_Instructions for the task:_
All lines below between the line with "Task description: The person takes" and the line with "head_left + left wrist", including both, must be copied exactly, and the pictures must be omitted.

+++ Provided data

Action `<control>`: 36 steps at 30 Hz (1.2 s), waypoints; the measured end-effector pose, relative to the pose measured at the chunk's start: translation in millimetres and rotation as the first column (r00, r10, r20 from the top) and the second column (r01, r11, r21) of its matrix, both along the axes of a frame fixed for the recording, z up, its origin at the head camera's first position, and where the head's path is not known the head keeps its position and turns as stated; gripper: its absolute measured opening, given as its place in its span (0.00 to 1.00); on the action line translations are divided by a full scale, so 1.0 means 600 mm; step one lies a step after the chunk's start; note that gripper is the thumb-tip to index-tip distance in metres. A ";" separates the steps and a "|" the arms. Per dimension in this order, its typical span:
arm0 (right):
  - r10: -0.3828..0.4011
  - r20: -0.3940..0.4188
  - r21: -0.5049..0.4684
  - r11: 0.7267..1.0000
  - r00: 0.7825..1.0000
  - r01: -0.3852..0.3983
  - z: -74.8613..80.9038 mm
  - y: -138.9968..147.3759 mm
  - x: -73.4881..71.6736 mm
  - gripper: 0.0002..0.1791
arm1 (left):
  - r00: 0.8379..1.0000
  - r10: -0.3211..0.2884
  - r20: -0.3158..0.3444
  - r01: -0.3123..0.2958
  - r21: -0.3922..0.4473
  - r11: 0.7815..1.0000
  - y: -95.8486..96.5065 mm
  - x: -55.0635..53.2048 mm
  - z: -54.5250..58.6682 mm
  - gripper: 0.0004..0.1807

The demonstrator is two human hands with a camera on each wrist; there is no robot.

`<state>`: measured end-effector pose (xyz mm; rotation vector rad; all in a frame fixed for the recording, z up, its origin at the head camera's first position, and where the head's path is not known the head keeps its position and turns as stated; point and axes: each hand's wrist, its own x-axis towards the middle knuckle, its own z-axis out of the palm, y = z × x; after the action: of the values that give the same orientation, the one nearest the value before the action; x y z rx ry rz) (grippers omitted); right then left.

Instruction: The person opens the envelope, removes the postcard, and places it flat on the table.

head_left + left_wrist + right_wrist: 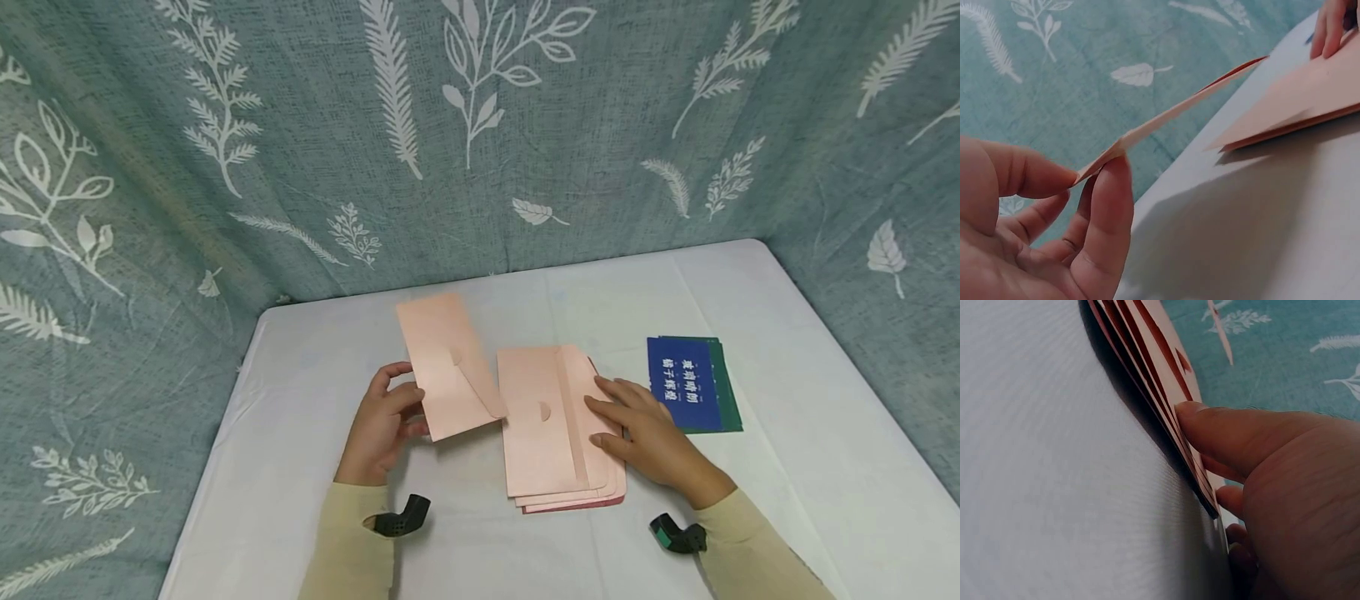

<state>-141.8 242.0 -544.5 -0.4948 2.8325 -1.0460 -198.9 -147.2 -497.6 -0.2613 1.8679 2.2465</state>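
Note:
My left hand pinches a pale pink envelope by its left edge. In the left wrist view the envelope is seen nearly edge-on, raised above the table, held between thumb and fingers. Its lower right corner overlaps the stack's left side in the head view. The stack of pink envelopes lies on the table, its top one showing a flap and a half-round notch. My right hand rests on the stack's right side with fingers extended. In the right wrist view the thumb touches the edges of the layered envelopes.
Right of the stack lie a blue card with white characters and a green card partly under it. A white cloth covers the table. Patterned teal curtains stand behind and at both sides.

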 end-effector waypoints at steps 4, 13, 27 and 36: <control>-0.001 0.002 0.002 1.000 1.000 0.001 0.000 0.000 0.000 0.33 | 0.998 -0.065 0.003 0.065 0.022 0.998 0.013 0.004 -0.004 0.24; 0.003 -0.001 -0.009 1.000 1.000 -0.003 0.001 0.000 -0.001 0.33 | 0.979 -0.205 0.022 0.202 0.082 0.976 0.045 0.015 -0.018 0.22; 0.009 0.000 -0.015 1.000 1.000 -0.009 0.003 0.001 0.000 0.33 | 0.927 -0.373 0.049 0.364 0.133 0.922 0.099 0.038 -0.034 0.20; 0.012 -0.018 -0.017 1.000 1.000 -0.013 0.005 0.000 0.001 0.33 | 0.913 -0.399 0.079 0.391 0.105 0.914 0.123 0.050 -0.039 0.20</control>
<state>-141.4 241.8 -541.5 -0.5248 2.8341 -1.0699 -168.7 -73.5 -521.2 0.0223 1.5964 1.9906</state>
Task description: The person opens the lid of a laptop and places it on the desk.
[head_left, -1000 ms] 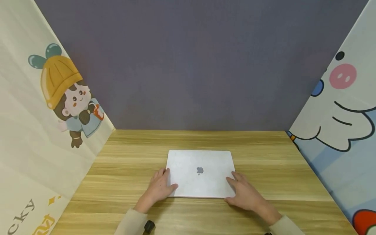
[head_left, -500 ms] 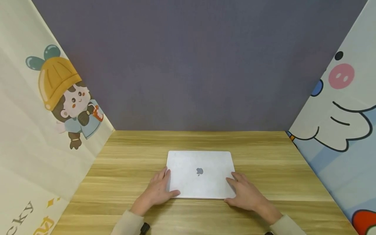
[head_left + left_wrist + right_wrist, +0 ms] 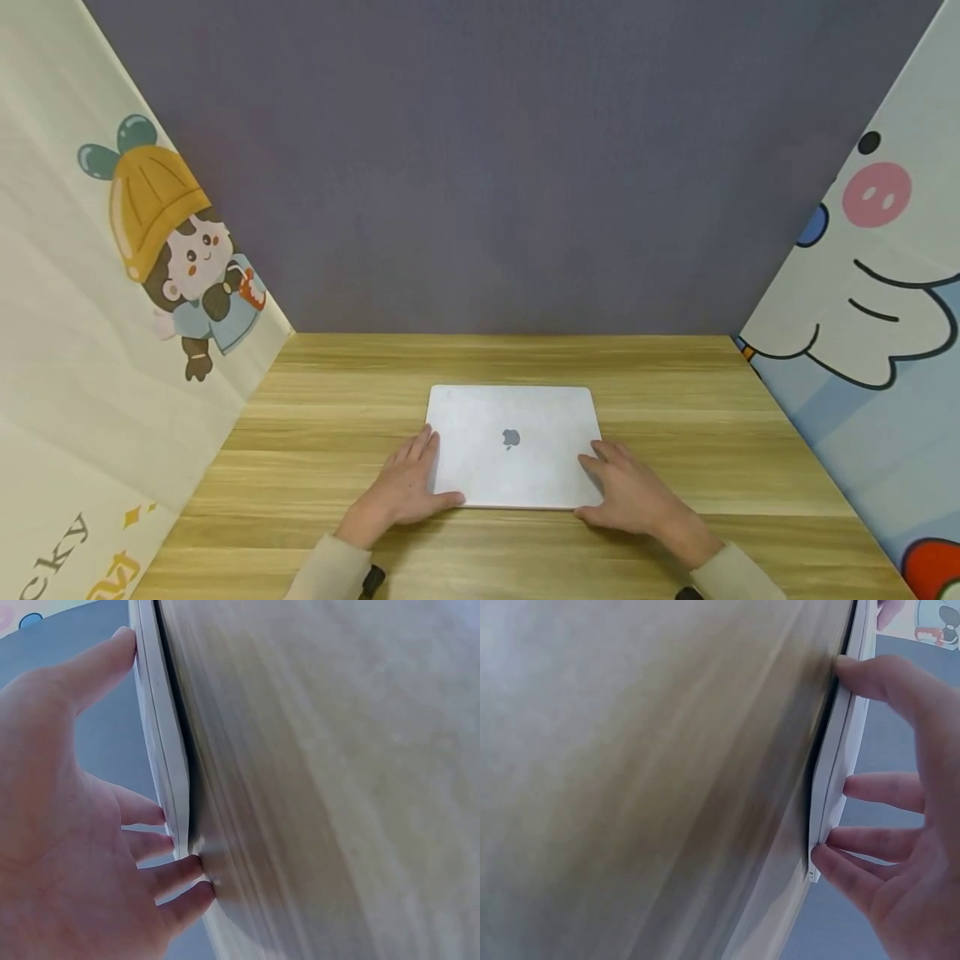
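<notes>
A closed silver laptop with a dark apple logo lies flat on the wooden table, its long edge facing the person. At its left front corner, my left hand touches the side with extended fingers, its thumb along the front edge. In the left wrist view, the fingertips of the left hand meet the laptop's thin edge, two of them reaching the tabletop. My right hand spans the right front corner. Seen from the right wrist, its thumb is at the front edge and relaxed fingertips rest against the side.
The wooden table ends at a dark grey panel behind. A cream cartoon-print sheet borders it on the left, a blue and white one on the right. A dark wrist strap shows near the left sleeve.
My left thumb has slid a little to the right along the front edge, and the left fingers lie straighter along the side. The laptop and right hand hold nearly the same place.
</notes>
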`<state>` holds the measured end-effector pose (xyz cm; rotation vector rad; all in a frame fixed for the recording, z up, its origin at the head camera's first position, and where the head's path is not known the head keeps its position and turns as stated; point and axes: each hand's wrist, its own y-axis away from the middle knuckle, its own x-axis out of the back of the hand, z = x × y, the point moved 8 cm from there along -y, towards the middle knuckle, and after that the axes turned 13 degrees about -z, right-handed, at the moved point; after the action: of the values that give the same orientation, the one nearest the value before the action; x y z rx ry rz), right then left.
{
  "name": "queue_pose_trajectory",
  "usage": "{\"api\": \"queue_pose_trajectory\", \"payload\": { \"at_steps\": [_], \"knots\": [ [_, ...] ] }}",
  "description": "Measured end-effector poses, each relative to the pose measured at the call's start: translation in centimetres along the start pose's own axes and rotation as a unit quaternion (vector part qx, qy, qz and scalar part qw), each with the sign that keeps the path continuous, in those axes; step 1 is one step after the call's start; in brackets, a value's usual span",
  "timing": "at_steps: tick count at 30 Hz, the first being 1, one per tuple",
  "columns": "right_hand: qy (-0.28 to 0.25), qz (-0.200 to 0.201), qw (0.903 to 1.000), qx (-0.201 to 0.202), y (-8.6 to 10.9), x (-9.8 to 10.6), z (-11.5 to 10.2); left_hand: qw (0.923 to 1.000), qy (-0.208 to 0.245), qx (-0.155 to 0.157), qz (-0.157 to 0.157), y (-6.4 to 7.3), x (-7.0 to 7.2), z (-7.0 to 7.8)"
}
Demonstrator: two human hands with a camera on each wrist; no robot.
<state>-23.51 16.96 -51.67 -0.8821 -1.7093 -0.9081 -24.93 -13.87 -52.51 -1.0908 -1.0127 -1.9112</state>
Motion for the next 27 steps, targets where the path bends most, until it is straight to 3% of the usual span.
{"api": "queue_pose_trajectory", "payload": {
  "at_steps": [17, 27],
  "knots": [
    [0.014, -0.004, 0.9999, 0.002, -0.1, 0.4, 0.1, 0.9996, 0.026, -0.005, -0.012, 0.1, 0.1, -0.4],
    [0.014, 0.016, 0.9997, 0.009, 0.2, 1.1, 0.1, 0.9988, 0.047, -0.005, -0.014, 0.4, 0.4, -0.4]
  ]
}}
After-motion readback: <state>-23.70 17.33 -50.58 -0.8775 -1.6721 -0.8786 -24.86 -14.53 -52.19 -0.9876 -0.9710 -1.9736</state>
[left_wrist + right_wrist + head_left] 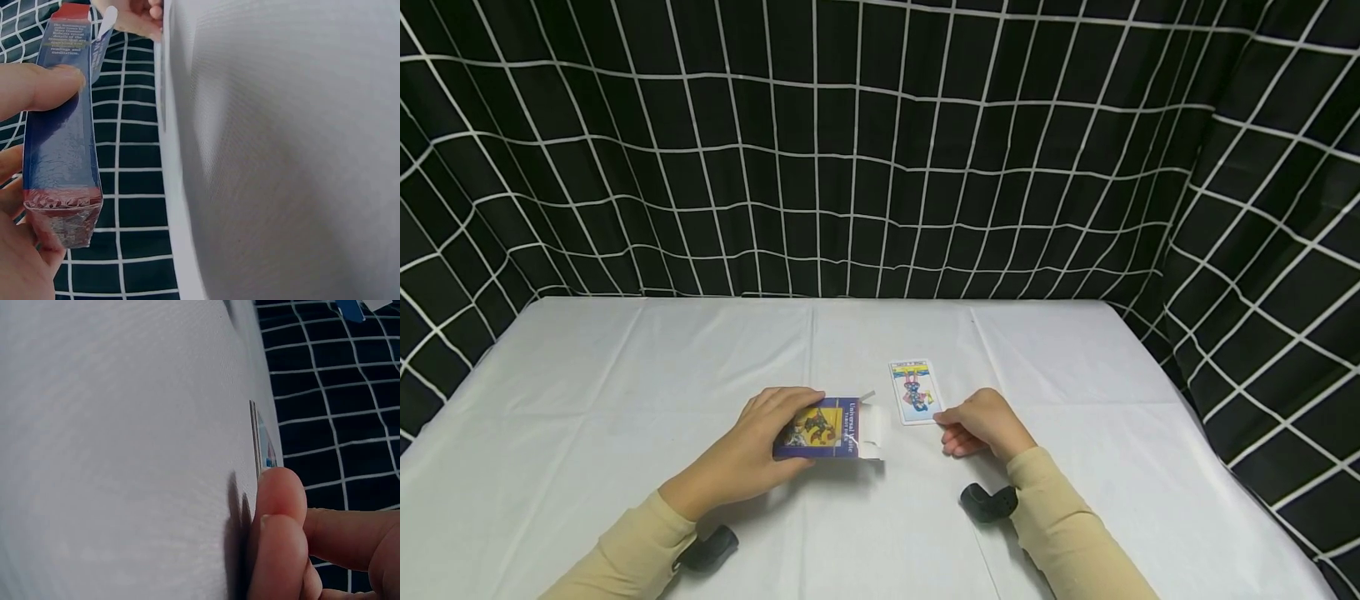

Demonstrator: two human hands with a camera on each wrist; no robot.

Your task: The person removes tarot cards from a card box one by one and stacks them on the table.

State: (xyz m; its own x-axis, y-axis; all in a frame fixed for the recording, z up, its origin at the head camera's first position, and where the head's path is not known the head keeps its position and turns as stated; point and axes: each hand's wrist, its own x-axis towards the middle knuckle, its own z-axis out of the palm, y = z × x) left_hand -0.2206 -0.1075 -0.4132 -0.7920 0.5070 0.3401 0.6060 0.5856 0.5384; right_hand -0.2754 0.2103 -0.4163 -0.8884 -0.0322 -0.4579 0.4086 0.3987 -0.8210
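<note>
In the head view my left hand (748,450) grips a blue tarot card box (817,428), thumb on the near side and fingers over the far side. The box's white end flaps (872,429) stand open towards the right. The left wrist view shows the thumb pressed against the narrow blue side of the box (62,150). A tarot card (915,392) lies face up on the table, its picture upside down from here. My right hand (985,423) pinches the card's near right corner, the other fingers curled. Its fingers hide that corner in the right wrist view.
A white cloth covers the table (647,375). Black curtains with a white grid (820,167) stand behind it and at both sides. A dark wrist device (711,550) hangs under the left sleeve, another (988,503) beside the right sleeve.
</note>
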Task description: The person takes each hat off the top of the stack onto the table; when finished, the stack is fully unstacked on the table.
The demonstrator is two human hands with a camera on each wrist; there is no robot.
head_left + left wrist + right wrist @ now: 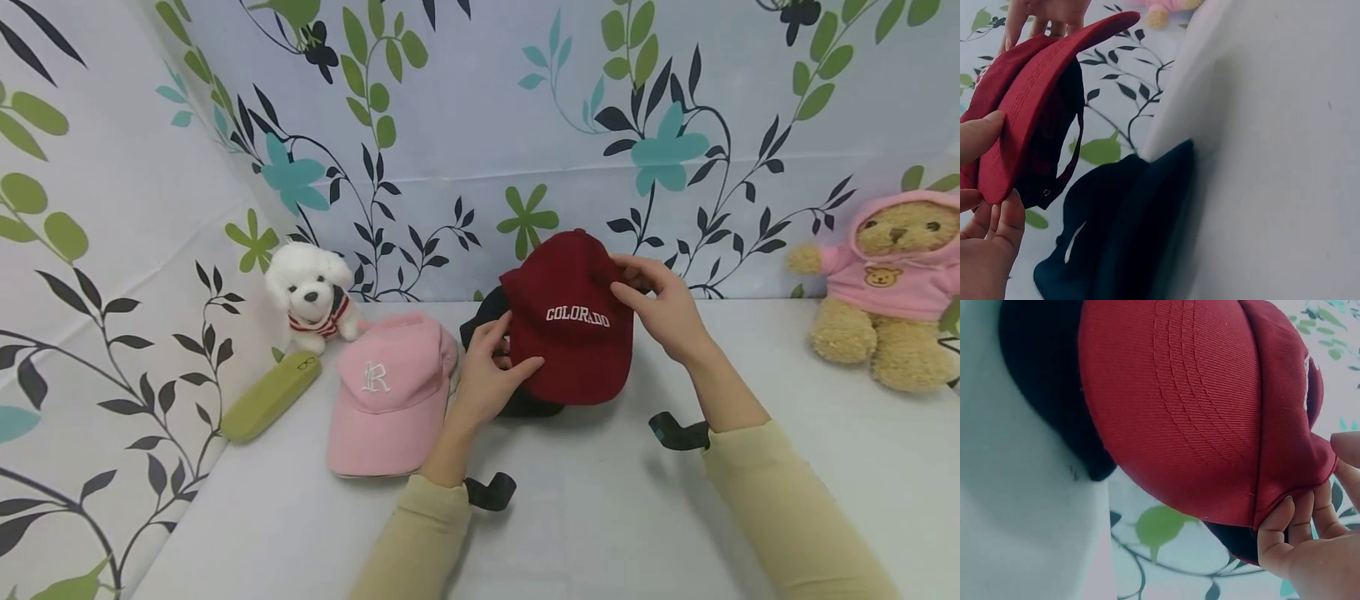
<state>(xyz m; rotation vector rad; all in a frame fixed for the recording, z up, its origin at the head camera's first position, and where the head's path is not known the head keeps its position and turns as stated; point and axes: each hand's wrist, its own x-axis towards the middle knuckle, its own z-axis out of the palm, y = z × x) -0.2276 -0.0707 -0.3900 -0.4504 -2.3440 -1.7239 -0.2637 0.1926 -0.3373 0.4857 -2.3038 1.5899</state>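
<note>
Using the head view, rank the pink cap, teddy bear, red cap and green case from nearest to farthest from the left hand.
1. Red cap, pinched by the left hand.
2. Pink cap, just left of that hand.
3. Green case, farther left.
4. Teddy bear, far right.

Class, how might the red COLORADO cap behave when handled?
The red COLORADO cap likely has a stiffish brim, given its stitched rows. Its cloth crown probably flexes, looking creased near the right hand. The ribbed weave suggests little slipping.
</note>
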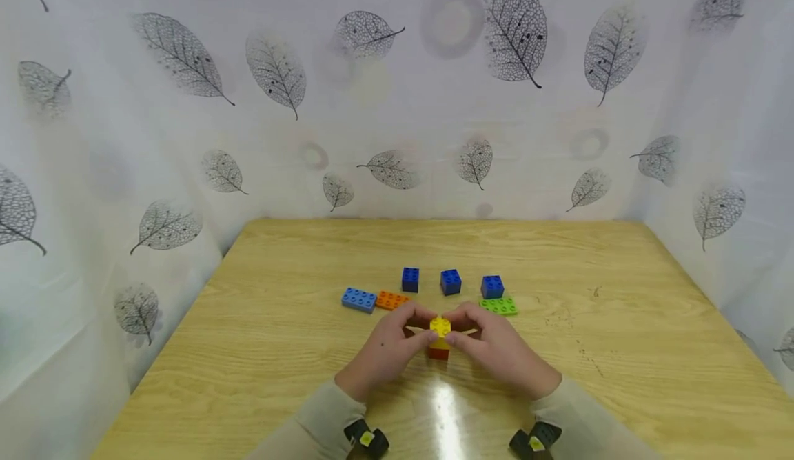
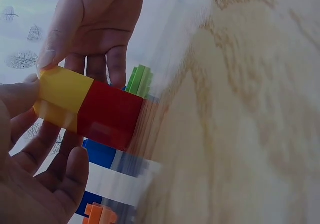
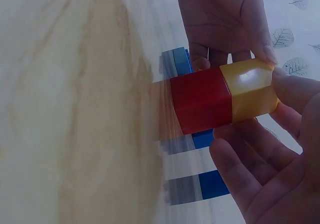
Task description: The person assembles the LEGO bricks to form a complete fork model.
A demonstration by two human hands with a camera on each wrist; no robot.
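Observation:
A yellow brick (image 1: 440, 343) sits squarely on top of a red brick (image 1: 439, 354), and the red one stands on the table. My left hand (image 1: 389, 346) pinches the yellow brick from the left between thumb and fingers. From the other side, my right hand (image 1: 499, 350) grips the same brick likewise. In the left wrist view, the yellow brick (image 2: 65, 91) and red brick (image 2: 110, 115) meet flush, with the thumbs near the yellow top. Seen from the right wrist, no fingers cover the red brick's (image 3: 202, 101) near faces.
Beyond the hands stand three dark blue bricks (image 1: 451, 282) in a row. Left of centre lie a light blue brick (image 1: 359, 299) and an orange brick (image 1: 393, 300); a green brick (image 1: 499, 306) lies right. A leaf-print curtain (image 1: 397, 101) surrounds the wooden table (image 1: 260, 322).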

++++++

_Task answer:_
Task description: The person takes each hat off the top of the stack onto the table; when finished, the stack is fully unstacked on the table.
The demonstrator is two human hands with a camera on each wrist; there is no robot.
head_left + left wrist + right wrist @ now: 

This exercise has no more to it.